**Directions**: Produce a verbatim copy of the data below that contains no pictures.

[Start of section]

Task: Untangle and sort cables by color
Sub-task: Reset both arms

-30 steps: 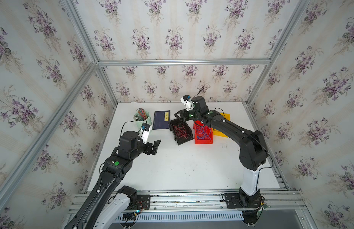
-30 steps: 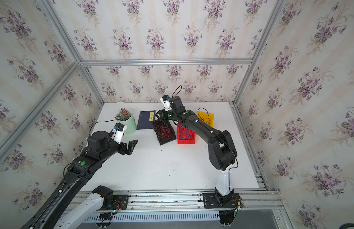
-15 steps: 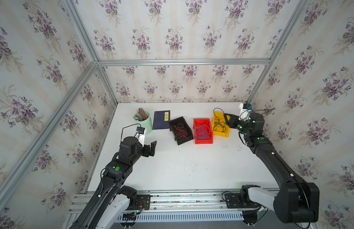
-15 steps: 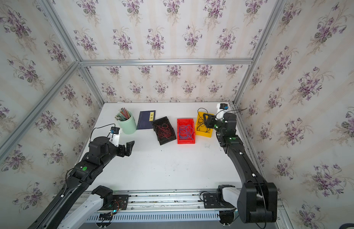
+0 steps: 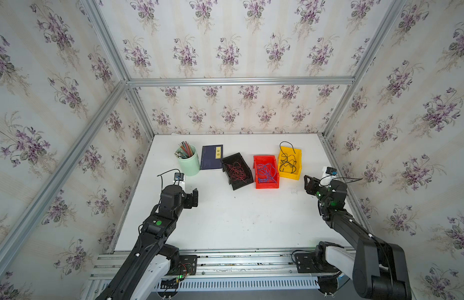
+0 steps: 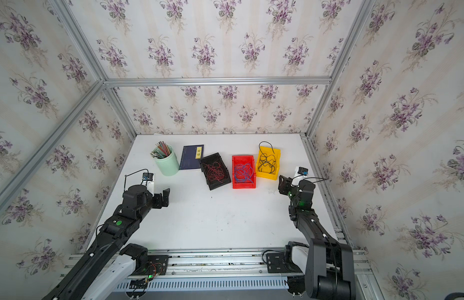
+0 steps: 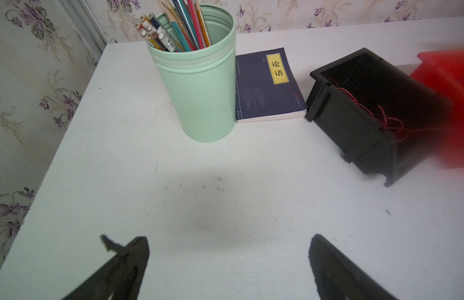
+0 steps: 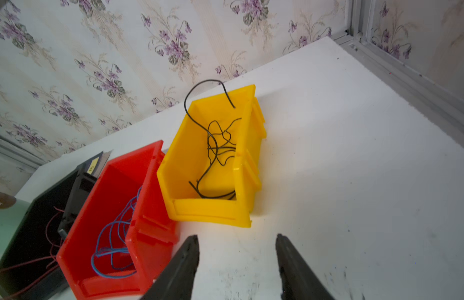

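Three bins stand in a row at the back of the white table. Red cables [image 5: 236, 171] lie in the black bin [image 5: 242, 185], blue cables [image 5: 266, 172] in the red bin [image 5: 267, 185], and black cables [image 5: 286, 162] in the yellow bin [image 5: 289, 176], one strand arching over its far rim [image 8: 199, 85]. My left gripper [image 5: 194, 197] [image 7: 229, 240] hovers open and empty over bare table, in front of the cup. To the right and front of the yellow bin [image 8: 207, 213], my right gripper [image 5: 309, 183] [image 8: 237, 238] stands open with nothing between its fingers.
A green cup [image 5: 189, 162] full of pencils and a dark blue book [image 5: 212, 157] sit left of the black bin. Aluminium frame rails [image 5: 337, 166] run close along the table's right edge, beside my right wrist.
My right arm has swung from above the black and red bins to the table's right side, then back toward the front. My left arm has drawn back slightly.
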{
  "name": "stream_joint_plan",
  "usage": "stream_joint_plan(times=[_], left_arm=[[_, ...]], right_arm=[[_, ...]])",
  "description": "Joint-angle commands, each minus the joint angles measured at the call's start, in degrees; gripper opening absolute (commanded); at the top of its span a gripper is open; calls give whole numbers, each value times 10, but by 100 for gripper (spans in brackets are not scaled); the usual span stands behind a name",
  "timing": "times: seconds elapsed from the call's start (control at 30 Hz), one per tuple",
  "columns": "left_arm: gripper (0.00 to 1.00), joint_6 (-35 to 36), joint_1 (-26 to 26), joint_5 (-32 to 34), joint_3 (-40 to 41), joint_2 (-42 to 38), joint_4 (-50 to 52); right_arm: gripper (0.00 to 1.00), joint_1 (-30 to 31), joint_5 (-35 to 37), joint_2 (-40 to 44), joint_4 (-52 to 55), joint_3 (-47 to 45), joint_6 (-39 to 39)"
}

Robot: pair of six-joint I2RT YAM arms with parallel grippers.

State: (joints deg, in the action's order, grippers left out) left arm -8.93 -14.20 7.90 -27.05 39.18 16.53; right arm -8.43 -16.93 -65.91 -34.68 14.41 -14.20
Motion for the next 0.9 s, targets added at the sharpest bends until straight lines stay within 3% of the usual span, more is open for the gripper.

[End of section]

**Worked solution**:
Task: Untangle and sort cables by color
Sub-task: Reset both arms

-30 steps: 
-30 steps: 
-15 steps: 
-15 steps: 
+0 steps: 
+0 steps: 
+0 steps: 
+0 steps: 

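Three bins stand in a row at the back of the white table. Red cables [image 5: 236, 171] lie in the black bin [image 5: 242, 185], blue cables [image 5: 266, 172] in the red bin [image 5: 267, 185], and black cables [image 5: 286, 162] in the yellow bin [image 5: 289, 176], one strand arching over its far rim [image 8: 199, 85]. My left gripper [image 5: 194, 197] [image 7: 229, 240] hovers open and empty over bare table, in front of the cup. To the right and front of the yellow bin [image 8: 207, 213], my right gripper [image 5: 309, 183] [image 8: 237, 238] stands open with nothing between its fingers.
A green cup [image 5: 189, 162] full of pencils and a dark blue book [image 5: 212, 157] sit left of the black bin. Aluminium frame rails [image 5: 337, 166] run close along the table's right edge, beside my right wrist.
My right arm has swung from above the black and red bins to the table's right side, then back toward the front. My left arm has drawn back slightly.
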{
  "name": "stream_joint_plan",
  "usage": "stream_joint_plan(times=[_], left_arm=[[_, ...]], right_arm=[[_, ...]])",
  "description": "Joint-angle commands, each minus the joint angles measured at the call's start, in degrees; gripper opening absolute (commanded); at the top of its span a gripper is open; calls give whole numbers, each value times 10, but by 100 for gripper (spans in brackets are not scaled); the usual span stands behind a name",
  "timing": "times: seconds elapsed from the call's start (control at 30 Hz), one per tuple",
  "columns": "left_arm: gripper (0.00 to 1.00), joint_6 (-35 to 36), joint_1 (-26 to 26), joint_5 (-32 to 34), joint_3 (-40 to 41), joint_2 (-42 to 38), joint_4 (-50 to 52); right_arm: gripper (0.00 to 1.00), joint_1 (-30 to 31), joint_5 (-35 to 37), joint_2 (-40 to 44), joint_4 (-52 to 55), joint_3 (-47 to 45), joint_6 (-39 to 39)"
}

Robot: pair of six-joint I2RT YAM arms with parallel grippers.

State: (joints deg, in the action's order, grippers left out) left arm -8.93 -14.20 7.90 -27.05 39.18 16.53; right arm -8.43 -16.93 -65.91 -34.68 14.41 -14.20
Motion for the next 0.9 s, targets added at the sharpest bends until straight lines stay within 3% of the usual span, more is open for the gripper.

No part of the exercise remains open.